Spanduk berwarna putih itu memuat tulisan mencolok, “KANTOR INI DISEGEL OLEH KAUM AKAR RUMPUT.“ Keberadaannya sontak menarik perhatian warga yang melintas serta aparatur sipil negara yang hendak memasuki area perkantoran.
Peristiwa tersebut dengan cepat menyebar di media sosial dan memicu berbagai spekulasi di tengah masyarakat. Hingga berita ini ditulis, belum diketahui siapa pihak yang memasang spanduk tersebut maupun motif di balik aksi tersebut.
Upaya konfirmasi kepada Kepala Dinas Koperasi dan UKM Aceh, Reza Ferdian, belum membuahkan hasil.

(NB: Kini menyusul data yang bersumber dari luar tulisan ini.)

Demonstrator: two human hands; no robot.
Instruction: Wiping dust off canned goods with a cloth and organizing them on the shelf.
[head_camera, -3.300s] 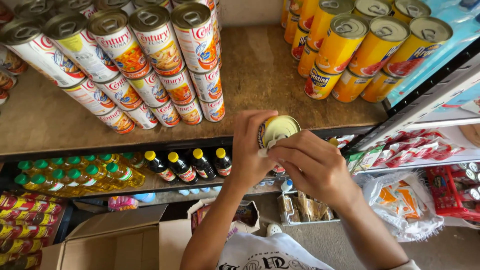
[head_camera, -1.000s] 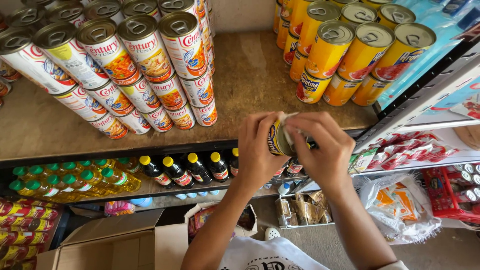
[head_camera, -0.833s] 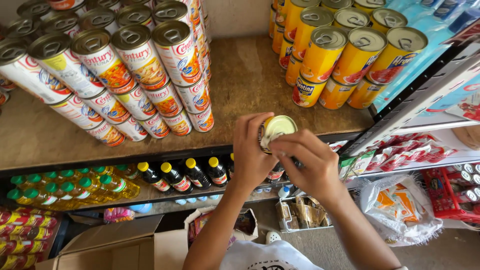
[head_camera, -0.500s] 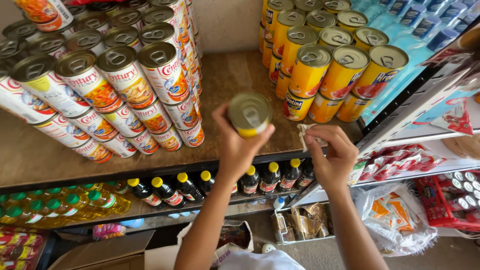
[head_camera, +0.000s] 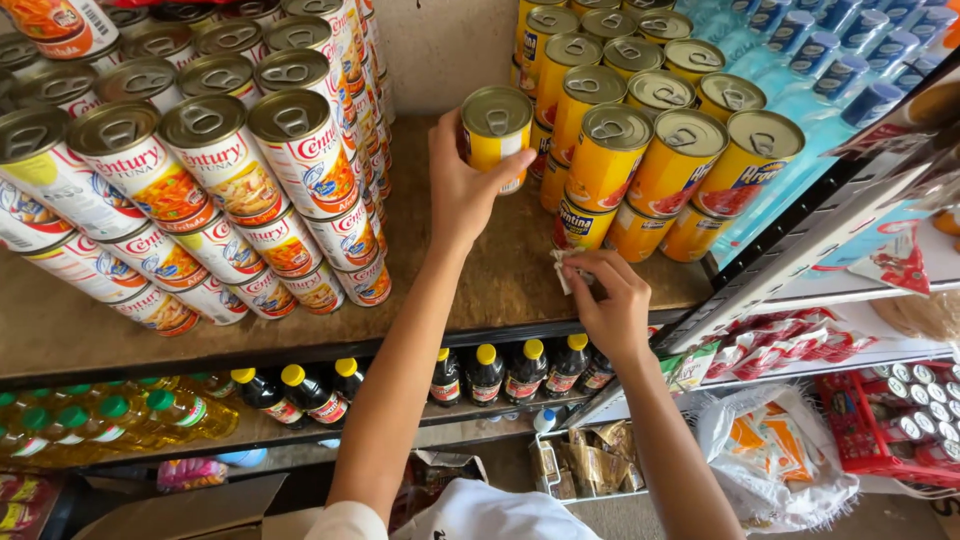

Nomor telepon yang biasa digunakan tidak dapat dihubungi saat dikonfirmasi pada Kamis.
Sejumlah pihak menduga aksi pemasangan spanduk itu berkaitan dengan polemik penyaluran bantuan becak barang di Kabupaten Pidie yang beberapa waktu terakhir menjadi sorotan publik.
Berdasarkan informasi yang berkembang dari dokumen keterbukaan informasi publik tahun 2025, disebutkan bahwa sejumlah unit becak barang bantuan pemerintah tidak lagi berada di tangan penerima yang tercatat sebagai penerima resmi.

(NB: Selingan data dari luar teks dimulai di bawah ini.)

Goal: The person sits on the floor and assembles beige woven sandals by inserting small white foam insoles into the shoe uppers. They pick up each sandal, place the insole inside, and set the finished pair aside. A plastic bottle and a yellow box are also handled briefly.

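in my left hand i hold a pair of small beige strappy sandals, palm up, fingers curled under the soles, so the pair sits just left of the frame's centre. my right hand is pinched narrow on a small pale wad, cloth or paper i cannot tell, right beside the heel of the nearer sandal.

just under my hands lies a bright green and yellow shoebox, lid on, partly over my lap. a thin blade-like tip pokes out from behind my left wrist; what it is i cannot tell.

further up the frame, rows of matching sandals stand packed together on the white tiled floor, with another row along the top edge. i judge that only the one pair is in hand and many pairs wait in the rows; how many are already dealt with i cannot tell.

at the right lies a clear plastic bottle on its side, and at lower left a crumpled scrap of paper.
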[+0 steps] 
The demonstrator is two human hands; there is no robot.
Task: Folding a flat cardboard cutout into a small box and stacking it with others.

Menanggapi polemik tersebut, Reza Ferdian sebelumnya membantah adanya dugaan bantuan fiktif. Ia menyatakan seluruh bantuan telah disalurkan kepada penerima yang memenuhi persyaratan administratif dan ketentuan teknis.
Menurutnya, perubahan kepemilikan terjadi setelah bantuan diserahkan kepada penerima. Ia menduga sebagian penerima kemudian menjual kembali aset bantuan tersebut kepada pihak lain.
Meski demikian, penjelasan tersebut dinilai belum sepenuhnya menjawab berbagai pertanyaan yang berkembang di tengah masyarakat.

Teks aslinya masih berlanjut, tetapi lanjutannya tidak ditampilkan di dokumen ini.